The five-year program, which begins in the fall, will allow students to spend their first three years at Fisk as math and science majors and then transfer to UT for two years to complete their engineering degrees. Students graduate with two bachelor’s degrees, one from each institution.

The agreement was signed today by Wayne Davis, dean of UT’s College of Engineering, and Hazel O’Leary, president of Fisk.

According to the National Science Foundation, Fisk is the No. 1 producer of African Americans who go on to earn doctoral degrees in the natural sciences.

“At Fisk, 26 percent of our students major in life and physical science, computer sciences, and mathematics,” O’Leary said. “The Fisk/University of Tennessee dual-degree program will offer more options for our talented students to earn multi-disciplinary degrees and become professional leaders.”

Davis said UT’s College of Engineering is excited about working with Fisk to offer its students increased access to UT.

“We look forward to implementing the program and encouraging more students to consider engineering as a career option,” he said. “Engineering has seven of the ten top-requested majors by employers. The graduate of this dual-degree program will have better access and more opportunities to apply and be admitted to engineering graduate programs after receiving the two degrees.

“These students will be heavily recruited by engineering graduate schools, either at UT or elsewhere across the country,” Davis said.

Participants in the dual-degree program will spend three years at Fisk taking English, chemistry, math, computer science, physics, and economics courses.

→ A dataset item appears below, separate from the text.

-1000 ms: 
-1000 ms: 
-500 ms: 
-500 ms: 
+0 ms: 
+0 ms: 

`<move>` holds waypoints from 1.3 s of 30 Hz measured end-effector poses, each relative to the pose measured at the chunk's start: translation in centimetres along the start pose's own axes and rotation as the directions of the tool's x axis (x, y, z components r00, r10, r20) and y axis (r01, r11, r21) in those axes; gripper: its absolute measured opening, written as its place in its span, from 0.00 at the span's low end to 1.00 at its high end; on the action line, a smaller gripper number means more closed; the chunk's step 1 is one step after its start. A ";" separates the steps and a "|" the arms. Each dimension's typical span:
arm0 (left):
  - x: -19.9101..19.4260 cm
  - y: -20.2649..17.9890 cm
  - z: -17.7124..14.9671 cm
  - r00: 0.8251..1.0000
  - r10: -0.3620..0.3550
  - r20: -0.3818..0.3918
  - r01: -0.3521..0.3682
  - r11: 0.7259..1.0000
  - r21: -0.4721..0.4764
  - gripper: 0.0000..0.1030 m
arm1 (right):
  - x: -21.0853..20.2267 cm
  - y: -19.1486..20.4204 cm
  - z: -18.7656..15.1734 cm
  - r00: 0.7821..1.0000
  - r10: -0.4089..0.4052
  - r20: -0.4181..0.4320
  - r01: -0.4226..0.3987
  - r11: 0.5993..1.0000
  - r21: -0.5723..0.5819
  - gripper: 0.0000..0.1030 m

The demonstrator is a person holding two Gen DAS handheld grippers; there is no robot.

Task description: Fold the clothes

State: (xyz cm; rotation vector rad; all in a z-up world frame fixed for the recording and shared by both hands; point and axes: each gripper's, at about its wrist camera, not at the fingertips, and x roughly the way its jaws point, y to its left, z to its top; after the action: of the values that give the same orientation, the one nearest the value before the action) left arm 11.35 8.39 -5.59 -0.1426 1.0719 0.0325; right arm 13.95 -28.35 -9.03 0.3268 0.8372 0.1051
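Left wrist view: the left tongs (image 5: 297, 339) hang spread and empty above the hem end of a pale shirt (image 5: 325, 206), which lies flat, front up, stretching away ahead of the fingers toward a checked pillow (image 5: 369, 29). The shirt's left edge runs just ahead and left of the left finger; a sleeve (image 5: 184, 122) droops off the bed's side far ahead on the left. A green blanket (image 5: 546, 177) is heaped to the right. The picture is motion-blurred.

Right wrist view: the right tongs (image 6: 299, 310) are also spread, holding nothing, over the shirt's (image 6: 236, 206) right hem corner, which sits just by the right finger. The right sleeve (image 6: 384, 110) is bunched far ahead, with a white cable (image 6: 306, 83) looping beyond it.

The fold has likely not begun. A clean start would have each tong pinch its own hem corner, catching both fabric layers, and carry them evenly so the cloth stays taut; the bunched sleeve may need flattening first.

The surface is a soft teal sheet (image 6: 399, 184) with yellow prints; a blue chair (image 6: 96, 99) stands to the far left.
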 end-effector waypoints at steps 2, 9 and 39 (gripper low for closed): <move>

They must earn a minimum 2.8 cumulative average and a C or better in specific courses.

To be eligible for the program, students must meet the general entrance requirement of UT’s College of Engineering and be recommended by Fisk.

Both universities will appoint liaison officers to coordinate the program.

The agreement will be evaluated after five years to determine what changes need to be made to make it more useful to other institutions.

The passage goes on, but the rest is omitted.